Four years ago, pediatrician Jeffrey T. VanGelderen and his partner at the Children's Medical Group of Saginaw Bay in Michigan were looking for an EHR for their practice. Before shopping, they had a difficult decision to make: Find an EHR compatible with their current practice management system or buy an EHR and at the same time, buy a new management system designed to work with it.
In an effort to increase compatibility between the two systems, VanGelderen and his partner chose the latter option, going with brand new systems. They first investigated the EHR offering from their management system vendor, and found it user-friendly, but not as robust as the newer software from another company.
"In a lot of cases like ours, practices already have a management system in place and have had it there for a long time," he says. "When you make the decision to go to an EHR and fully integrate it, you usually go to another [management system]."
In 2008, Children's Medical Group debuted its new practice management system and less than nine months later, had its EHR online with the two systems working collaboratively together.
VanGelderen says the result has been great. The cost of the two new systems already has been more than made up for, he says, and in fact, the new systems have freed up staff time through better efficiencies in the software.
"We are using that time for better quality of care, like follow-ups and identifying patients who need well checks, and our nurses are doing more patient education versus paper shuffling," he says.
If you are considering implementing an EHR at your practice and want one that works with your current management system, how much of an investment should you make? Our experts weigh in with two trains of thought.
Assess your needs
You wouldn't make a big capital investment in a medical device without a little research on cost, use at your practice, and training, right? Well, our experts say when it comes to weighing a potential relationship between your practice management system and an EHR you also need to do your homework.
Fred Pennic, a healthcare IT consultant and technology blogger, says if you like your current practice management system, make a complete assessment of what it will mean to bring an EHR online also. This includes ensuring you have the proper resources to support it, in terms of IT staff or other employees, knowing what your licensing agreement will cost you, and estimating training hours required to get any new system up and running.
You also need to weigh the pros and cons for your practice, adds Don Sickle, a former EHR specialist with national consulting firm Welch Allyn. Sure your current system is all paid off and familiar to staff, but does it also have lingering problems that require tricks and shortcuts by your staff — costing time and money just to get it to work? If so, perhaps it is time for an upgrade, Sickle says.
If you are ready for an EHR, both Pennic and Sickle advise taking the same first step as Children's Medical Group — call your current practice management system vendor to inquire about its EHR offering. If you are happy with one of the vendor’s products, you may like a companion that works similarly and is more likely integrated than two systems from two different vendors.
Sickle, who was also president of advisory firm EHRInsider, says two different vendors means more "interfaces" between products so they can communicate, which isn't always a good thing.
"Interfaces are all links in a chain, and eventually, one of them will be weak somewhere at some point," he says. "The key is to have as few links in this technological chain as possible."

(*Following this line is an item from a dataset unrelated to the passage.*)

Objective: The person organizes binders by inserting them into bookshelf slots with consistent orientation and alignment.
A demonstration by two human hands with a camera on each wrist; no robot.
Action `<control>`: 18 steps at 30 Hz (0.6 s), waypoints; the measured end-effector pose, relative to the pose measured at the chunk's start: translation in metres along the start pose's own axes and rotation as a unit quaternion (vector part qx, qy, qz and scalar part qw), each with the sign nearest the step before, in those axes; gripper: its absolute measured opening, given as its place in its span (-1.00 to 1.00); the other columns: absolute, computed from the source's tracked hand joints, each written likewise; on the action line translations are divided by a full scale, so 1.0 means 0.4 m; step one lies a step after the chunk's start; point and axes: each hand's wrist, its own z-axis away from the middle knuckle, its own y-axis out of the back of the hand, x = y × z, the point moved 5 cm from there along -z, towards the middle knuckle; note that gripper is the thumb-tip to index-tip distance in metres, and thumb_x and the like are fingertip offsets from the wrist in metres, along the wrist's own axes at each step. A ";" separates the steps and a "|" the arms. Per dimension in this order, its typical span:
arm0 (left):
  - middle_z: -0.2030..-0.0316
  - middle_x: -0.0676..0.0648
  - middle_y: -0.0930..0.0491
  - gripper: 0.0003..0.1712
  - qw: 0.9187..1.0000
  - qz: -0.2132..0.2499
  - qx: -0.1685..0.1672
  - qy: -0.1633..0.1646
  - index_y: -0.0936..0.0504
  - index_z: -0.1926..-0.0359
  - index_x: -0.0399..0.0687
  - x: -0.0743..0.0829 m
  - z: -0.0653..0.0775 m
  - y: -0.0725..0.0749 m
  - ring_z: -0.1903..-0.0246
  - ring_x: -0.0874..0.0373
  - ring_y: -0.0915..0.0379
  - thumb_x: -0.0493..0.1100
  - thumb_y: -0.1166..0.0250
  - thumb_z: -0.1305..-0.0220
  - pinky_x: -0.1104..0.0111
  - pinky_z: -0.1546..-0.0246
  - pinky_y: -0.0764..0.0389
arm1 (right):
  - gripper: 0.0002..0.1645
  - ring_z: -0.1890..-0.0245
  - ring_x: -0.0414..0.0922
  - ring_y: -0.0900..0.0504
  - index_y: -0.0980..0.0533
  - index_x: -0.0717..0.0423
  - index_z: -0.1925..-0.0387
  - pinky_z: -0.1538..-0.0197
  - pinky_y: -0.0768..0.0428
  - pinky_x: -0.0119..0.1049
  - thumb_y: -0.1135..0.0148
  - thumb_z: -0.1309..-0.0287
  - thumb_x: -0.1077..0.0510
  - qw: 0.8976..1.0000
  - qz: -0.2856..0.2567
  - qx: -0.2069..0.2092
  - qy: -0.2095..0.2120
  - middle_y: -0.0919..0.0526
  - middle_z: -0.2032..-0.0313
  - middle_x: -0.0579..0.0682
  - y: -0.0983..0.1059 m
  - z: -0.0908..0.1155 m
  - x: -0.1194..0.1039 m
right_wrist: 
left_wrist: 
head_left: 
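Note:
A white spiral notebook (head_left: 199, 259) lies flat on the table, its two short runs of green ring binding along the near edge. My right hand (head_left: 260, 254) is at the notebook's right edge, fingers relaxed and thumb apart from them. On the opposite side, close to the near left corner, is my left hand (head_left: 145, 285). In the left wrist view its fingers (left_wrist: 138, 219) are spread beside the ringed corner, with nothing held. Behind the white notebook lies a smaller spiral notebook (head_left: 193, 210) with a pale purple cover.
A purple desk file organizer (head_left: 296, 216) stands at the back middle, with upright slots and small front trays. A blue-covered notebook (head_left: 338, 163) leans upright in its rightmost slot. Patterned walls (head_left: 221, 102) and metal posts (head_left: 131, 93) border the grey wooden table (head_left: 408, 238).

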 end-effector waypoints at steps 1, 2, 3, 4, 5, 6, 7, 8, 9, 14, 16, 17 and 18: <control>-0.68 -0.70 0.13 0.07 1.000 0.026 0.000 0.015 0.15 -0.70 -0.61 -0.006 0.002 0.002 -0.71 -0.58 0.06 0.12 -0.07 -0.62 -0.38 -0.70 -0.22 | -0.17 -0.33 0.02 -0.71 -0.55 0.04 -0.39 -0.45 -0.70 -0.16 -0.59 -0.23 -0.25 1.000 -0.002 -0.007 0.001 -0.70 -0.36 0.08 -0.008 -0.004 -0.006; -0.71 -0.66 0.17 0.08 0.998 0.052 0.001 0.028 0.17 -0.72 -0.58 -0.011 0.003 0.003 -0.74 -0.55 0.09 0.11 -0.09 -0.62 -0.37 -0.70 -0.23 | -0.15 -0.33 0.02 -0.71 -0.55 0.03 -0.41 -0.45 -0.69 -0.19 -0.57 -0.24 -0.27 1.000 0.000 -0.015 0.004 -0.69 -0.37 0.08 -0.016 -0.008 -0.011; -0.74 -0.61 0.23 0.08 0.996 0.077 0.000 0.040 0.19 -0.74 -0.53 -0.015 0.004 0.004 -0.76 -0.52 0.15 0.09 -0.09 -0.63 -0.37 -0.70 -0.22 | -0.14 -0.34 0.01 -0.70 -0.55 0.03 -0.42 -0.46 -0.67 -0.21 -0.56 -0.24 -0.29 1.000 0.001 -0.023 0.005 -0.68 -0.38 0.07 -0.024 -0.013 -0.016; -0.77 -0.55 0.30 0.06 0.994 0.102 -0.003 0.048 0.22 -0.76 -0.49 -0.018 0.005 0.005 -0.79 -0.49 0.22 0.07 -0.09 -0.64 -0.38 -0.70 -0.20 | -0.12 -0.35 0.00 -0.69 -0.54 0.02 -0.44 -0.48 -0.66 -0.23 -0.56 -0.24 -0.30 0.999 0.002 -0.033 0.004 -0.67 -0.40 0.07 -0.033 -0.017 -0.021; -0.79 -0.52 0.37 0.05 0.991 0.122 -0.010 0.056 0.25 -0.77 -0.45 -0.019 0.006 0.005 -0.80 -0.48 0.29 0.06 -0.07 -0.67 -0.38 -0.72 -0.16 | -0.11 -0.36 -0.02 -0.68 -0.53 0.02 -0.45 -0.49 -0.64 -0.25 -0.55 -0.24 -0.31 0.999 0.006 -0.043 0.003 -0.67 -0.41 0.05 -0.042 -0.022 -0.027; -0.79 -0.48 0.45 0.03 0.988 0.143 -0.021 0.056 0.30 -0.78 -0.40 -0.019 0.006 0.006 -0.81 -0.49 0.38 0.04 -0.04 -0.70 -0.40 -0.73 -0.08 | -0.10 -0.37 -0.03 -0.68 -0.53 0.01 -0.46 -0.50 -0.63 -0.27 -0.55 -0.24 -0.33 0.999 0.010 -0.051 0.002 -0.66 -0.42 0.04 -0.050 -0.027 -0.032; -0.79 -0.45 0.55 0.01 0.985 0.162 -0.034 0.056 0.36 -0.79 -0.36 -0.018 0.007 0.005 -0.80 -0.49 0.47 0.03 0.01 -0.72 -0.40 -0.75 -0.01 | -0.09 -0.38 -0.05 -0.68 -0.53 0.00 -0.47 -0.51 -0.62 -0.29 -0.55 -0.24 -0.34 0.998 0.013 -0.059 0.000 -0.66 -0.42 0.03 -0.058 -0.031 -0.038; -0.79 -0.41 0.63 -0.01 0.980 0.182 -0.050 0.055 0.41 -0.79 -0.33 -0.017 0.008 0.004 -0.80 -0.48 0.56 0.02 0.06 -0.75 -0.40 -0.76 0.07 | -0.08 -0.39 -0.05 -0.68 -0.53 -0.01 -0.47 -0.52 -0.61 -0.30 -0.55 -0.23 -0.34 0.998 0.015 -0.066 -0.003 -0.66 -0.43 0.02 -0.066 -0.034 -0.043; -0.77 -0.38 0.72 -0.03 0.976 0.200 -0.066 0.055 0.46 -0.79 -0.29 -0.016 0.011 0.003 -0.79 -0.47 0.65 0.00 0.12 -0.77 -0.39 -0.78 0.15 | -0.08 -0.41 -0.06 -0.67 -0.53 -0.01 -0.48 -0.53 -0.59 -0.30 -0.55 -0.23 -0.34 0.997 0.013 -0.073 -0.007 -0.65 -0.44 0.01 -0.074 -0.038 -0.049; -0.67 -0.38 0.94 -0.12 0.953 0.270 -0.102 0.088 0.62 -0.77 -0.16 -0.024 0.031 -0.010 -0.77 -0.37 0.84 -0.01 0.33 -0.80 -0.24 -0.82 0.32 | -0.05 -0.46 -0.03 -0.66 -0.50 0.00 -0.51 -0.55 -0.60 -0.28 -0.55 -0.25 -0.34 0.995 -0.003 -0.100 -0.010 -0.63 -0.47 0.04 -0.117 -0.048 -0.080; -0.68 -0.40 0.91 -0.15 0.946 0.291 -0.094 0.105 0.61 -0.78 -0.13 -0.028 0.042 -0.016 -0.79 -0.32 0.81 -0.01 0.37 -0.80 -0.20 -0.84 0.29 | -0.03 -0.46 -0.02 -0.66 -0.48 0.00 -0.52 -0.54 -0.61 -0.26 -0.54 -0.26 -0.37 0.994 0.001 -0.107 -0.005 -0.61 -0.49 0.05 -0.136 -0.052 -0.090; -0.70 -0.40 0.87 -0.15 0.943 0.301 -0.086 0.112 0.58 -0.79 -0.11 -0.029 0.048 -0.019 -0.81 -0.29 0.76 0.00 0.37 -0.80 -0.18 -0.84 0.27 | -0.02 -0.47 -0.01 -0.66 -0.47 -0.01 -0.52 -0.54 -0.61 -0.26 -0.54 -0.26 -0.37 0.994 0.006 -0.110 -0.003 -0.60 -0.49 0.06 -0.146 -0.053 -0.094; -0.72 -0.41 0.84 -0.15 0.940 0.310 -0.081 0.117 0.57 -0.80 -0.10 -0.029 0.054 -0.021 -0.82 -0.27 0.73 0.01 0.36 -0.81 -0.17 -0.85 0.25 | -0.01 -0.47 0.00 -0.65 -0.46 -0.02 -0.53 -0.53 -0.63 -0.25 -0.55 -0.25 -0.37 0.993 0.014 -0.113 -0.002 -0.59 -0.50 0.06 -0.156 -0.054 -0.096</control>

When calling your existing practice management system vendor to inquire about its EHR offering, Sickle advises inquiring how long the vendor has had the product in place and whether the EHR was purchased from an out-of-business company — making it less likely to work seamlessly with your practice management system. Just because it is from the same vendor doesn't mean the systems will work together in perfect harmony.
If the vendor does have a product you are happy with, schedule a Web demo, Sickle says, or even an onsite visit to your practice so you can learn more about the EHR and how it will fit into your practice's current operations.
Time for a change
But what if, during that assessment, you find that your current practice management system is not as efficient as when you bought it years ago? Then it may be time for a change.